What changed all this was a day spent pottering about the 2018 Photography Show at the Birmingham NEC during a cold snap in March. That was followed by my checking out the Adobe YouTube Channel afterwards where there were videos of the talks featured every day of the four day event. Here are some shortcuts if you want to do some catching up yourself: Day 1, Day 2, Day 3, and Day 4. Be warned though that these videos are long in that they feature the whole day and there are enough gaps that you may wish to fast forward through them. Even so, there is a quite of variety of things to see.

Of particular interest were the talks given by the landscape photographer David Noton who sensibly has a philosophy of doing as little to his images as possible. It helps that his starting points are so good that adjusting black and white points with a little tonal adjustment does most of what he needs. Vibrance, clarity and sharpening adjustments are kept to a minimum while some work with graduated filters evens out exposure differences between skies and landscapes. It helps that all this can be done in Lightroom so that set me thinking about trying it out for size and the trick of using the backslash (\) key to switch between raw and processed views is a bonus granted by non-destructive editing. Others may have demonstrated the creation of composite imagery but simplicity is more like my way of working.

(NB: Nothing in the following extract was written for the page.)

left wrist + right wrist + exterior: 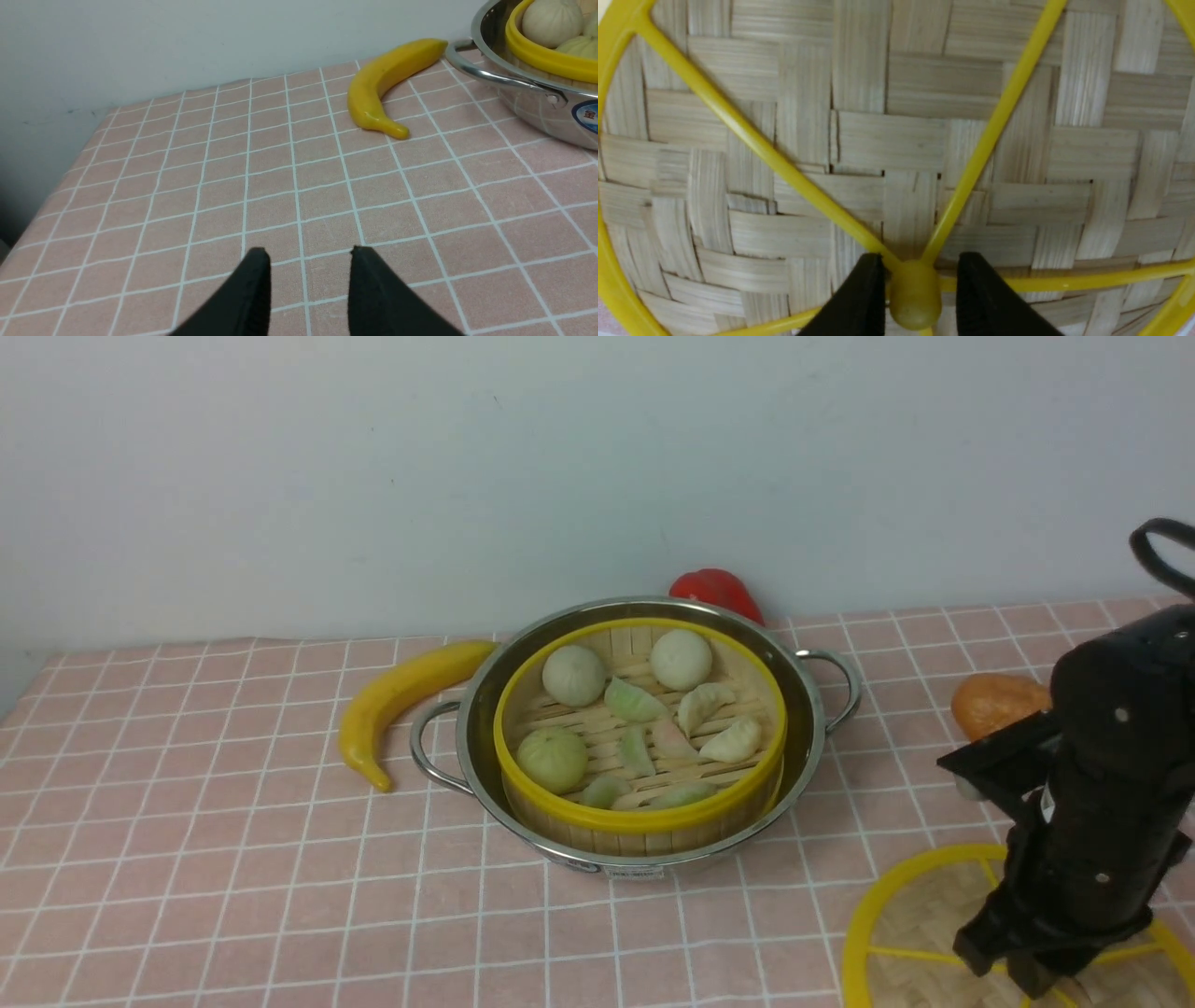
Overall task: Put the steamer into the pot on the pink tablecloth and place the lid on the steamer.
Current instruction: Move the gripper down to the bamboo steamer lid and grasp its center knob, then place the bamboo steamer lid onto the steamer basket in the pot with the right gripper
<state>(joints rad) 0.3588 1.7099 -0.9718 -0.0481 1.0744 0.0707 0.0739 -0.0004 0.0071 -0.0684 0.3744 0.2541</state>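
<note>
The steamer (644, 817), a bamboo basket with a yellow rim and pale buns and dumplings, sits inside the shiny pot (812, 709) on the pink tablecloth (187, 859). The lid (915, 915) lies flat on the cloth at the near right. My right gripper (1036, 985) points down onto its middle. In the right wrist view the right gripper (920, 255) straddles the lid's yellow centre knob (915, 298), with a narrow gap showing on one side. The woven lid (896, 140) fills that view. My left gripper (310, 254) hovers open over bare cloth, with the pot (537, 112) off to one side.
A yellow banana (401, 695) lies just left of the pot, close to its left handle. A red pepper (717, 590) sits behind the pot by the wall. An orange fruit (994, 702) rests at the right, behind my right arm.
</note>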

Confusingly, we now have the cloud-based Lightroom CC while the previous desktop counterpart is known as Lightroom Classic CC. Though the former may allow for easy dust spot removal among other things, it is the latter that I prefer because the idea of wholesale image library upload does not appeal to me for now and I already have other places for offsite image backup like Google Drive and Dropbox. The mobile app does look interesting since it allows to capture images on a such a device in Adobe’s raw image format DNG. Still, my workflow is set to be more Lightroom-based than it once was and I quite fancy what new technology offers, especially since Adobe is progressing its Sensai artificial intelligence engine. The fact that it has access to many images on its systems due to Lightroom CC and its own stock library (Adobe Stock, formerly Fotolia) must mean that it has plenty of data for training this AI engine.